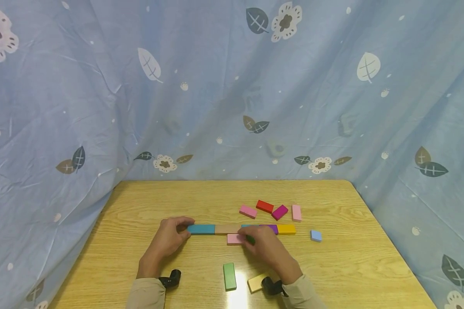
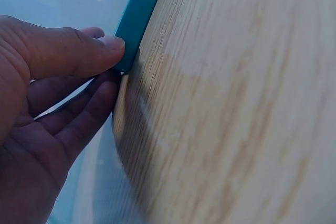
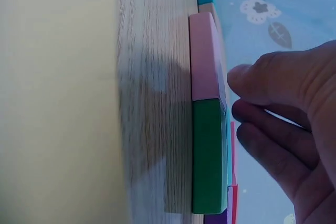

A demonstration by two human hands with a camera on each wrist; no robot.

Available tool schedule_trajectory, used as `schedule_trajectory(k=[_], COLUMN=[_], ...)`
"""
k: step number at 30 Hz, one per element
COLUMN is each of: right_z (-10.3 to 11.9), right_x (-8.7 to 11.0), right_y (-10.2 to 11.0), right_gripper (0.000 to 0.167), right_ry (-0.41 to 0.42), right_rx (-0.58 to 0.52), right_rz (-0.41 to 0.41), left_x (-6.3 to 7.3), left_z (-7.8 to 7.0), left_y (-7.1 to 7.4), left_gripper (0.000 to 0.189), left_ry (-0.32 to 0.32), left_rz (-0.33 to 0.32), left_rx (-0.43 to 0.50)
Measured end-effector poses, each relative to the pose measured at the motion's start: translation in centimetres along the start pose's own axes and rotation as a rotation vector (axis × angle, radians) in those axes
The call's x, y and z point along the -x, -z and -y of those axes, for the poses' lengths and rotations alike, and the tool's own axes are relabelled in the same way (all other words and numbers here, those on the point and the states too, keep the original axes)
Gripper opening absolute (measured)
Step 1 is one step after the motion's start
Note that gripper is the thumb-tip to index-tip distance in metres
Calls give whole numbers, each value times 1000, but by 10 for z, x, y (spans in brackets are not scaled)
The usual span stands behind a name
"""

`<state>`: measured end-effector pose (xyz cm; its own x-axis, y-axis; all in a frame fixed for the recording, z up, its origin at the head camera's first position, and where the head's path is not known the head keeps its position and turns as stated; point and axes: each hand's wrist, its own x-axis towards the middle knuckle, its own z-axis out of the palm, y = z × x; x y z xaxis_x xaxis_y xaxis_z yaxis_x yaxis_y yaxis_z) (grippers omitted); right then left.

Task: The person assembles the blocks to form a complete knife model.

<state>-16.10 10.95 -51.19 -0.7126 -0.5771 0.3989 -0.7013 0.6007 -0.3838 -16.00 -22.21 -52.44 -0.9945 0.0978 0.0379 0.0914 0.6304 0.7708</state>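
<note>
A row of blocks lies across the table: a long blue block (image 1: 202, 229), a tan block (image 1: 225, 229), a partly covered teal block (image 1: 249, 225), a purple block (image 1: 272, 228) and a yellow block (image 1: 287, 229). My left hand (image 1: 169, 235) pinches the blue block's left end between thumb and fingers. In front of the row, a pink block (image 3: 205, 59) touches a dark green block (image 3: 207, 156) end to end. Over these two hovers my right hand (image 1: 264, 245), fingers loosely bent; the right wrist view shows a gap between its fingertips and the blocks.
Behind the row lie two pink blocks (image 1: 248, 211), a red block (image 1: 264, 206) and a magenta block (image 1: 280, 212). A small light-blue block (image 1: 315, 235) sits to the right. Nearer me are a light green block (image 1: 230, 276) and a pale yellow block (image 1: 257, 283).
</note>
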Motion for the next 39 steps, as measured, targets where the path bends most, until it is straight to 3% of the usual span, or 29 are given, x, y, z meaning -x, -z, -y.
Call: schedule_trajectory(k=[7, 24, 39], right_z=[3, 0, 1], right_x=[-3, -7, -10], right_y=[-2, -5, -3], right_gripper=[21, 13, 13], right_ry=[11, -62, -57], right_rx=[-33, -34, -20], right_rz=[20, 52, 44], left_x=[1, 1, 0], left_z=[-1, 0, 0], left_y=[0, 1, 1], left_gripper=[36, 36, 37], left_ry=[-3, 2, -7], left_rz=[-2, 4, 6], left_rx=[-3, -4, 12])
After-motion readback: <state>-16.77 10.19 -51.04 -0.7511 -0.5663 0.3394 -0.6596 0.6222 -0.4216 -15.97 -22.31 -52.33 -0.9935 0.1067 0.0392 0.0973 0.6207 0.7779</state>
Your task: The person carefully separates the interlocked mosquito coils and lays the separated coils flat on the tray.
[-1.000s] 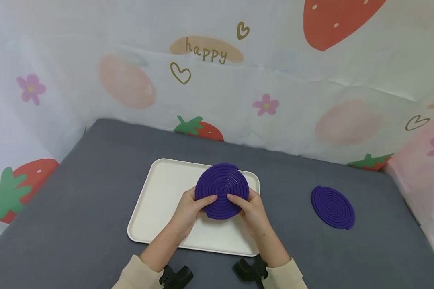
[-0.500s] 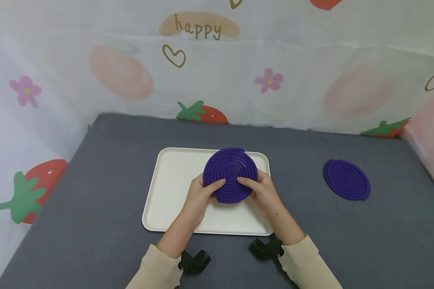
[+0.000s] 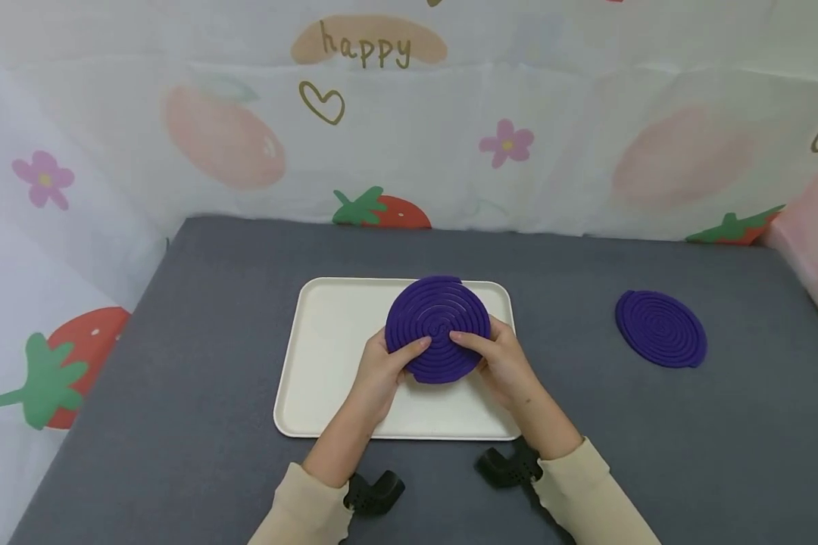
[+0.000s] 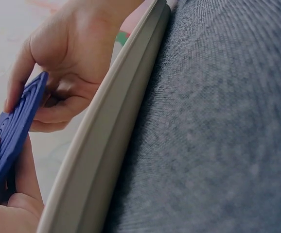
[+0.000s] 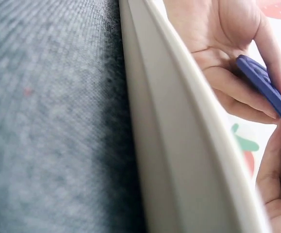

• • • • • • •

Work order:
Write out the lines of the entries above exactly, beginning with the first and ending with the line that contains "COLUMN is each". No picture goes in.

Problem solution:
A demonstration by two human hands with a camera on each wrist; no robot.

Available tool schedule_trajectory, used as `schedule_trajectory(k=[_], COLUMN=[_], ...)`
"""
k: step number at 30 Hz, one per element
COLUMN is each of: right_z (-10.3 to 11.9), right_x (-8.7 to 11.0), right_y (-10.2 to 11.0), right_gripper (0.000 to 0.167), right_ry (-0.41 to 0.42), right_rx (-0.58 to 0.52), right_rz (-0.41 to 0.41), left_x (-6.3 to 7.3), left_z (-7.8 to 7.0), left_y (-7.1 to 7.4), left_gripper (0.000 to 0.189), left_ry (-0.32 to 0.32), left_rz (-0.33 to 0.32), left_rx (-0.43 to 0.50)

This output is now complete.